Crowden to Edale. 16 Miles
Bleaklow lived up to its name today. Bleak, damp weather. Mist. As grey as grey could get. I loved every minute up there. And yet, en-route along the Crowden Hills following a steep but surprisingly quick ascent in the rain, but heading into a world of increasingly poor visibility, I cursed the gods for all their mistily might. Bleaklow of all places, it’s preferable to cross in clear conditions. In the damp, swirling fog, I followed footprints, I stuck to as clear a path as could be identified and, eventually, with some relief, Bleaklow Head emerged through the haze. I was thankful I’d been up here a few times previously. Bleaklow can be an intimidating prospect.
I still had to find my way off. A change of direction from Bleaklow Head. From there, sporadic arrow posts point the way, the path heads down to a narrow corridor following a stream leading to Doctors Gate. From having had Bleaklow seemingly almost entirely to myself, the only sign of human life a solitary fell runner who passed me on Torside Clough, the closer to Snake Pass I got the more people emerged. I didn’t like this. Over to Ashop Moor, flagstones winding their way through the peat and the red and golden grasses up to Mill Hill. The northern edge of Kinder Scout on my shoulder, beautifully so. A Pennine Wayer wanted to confirm it was only five miles to Marsden. I told him to at least triple the distance, and reluctantly advised there were no amenities, in response to his next query. He appeared to be worryingly, and potentially dangerously, underprepared.
A water break at Mill Hill. A chance to gaze in wonderment at the beauty of the landscape. The Ashop Valley where I’d emerged from disappearing back into the distance, the vastness of Kinder Scout looming large. Thick, blackening clouds were gathering above. And the only way was up. The steep, rocky steps up the mountain to be met by a gushing and persistent wind at the top. A whole minute later, the heavens opened. A fist shake to the sky, a grimace and on I went. The rain lashed down.
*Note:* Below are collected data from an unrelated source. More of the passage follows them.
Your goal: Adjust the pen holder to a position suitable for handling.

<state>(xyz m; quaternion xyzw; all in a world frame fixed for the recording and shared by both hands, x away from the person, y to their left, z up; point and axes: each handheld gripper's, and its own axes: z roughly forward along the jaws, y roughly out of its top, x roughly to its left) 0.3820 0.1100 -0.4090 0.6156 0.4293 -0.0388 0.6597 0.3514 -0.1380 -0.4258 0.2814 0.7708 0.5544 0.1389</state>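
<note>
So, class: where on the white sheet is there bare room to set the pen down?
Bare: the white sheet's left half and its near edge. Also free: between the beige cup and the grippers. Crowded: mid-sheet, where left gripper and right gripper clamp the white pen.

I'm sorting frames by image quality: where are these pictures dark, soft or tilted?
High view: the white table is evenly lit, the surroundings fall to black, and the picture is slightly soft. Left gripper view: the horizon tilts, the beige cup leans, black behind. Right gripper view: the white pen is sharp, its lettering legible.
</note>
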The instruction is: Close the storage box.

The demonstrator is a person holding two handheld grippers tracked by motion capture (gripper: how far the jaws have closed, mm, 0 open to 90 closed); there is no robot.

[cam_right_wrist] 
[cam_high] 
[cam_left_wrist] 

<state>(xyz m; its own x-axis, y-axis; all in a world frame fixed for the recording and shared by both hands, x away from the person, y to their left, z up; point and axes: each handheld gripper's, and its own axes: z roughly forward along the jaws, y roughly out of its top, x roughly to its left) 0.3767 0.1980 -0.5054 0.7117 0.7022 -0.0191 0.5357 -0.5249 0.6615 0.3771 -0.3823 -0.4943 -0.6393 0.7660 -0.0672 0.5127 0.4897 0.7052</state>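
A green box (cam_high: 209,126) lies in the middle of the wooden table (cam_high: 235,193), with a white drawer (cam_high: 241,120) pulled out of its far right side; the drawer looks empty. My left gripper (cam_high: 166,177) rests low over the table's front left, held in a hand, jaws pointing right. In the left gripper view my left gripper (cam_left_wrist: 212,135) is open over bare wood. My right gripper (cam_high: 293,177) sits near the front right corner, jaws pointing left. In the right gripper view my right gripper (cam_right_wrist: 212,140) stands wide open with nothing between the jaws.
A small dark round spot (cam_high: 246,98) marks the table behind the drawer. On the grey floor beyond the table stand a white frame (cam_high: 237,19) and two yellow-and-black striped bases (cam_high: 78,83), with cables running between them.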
Through the Saturday crowds and onwards to Kinder Downfall. Crossing the shallow river, the wind blew the water back over the edge and in sheets, it soaked me.
A couple of miles over the rocky outcrop to Kinder Low, and even more people. I should have gone via the quieter Fairbrook Naze when I’d had the chance. The rain still persisted and, eventually, it grinds you down. I’d lived outside for a week, I hadn’t showered, I hadn’t eaten a meal indoors for five days. I could have camped, but it was early and what to do for hours until the crowds dissipate. Edale tantalisingly close and if no room there, there was always Sheffield. Soaking wet, weary, and a forecast predicting biblical rain that evening. It wasn’t a hard decision to make. Down Jacobs Ladder, and at the bottom, next to the picture perfect little bridge and the gentle stream underneath, it was the calm after the storm. Blue skies. No wind. Via Upper Booth Farm and warm sunshine as the last of the green fields were navigated through under a warm, sunny sky.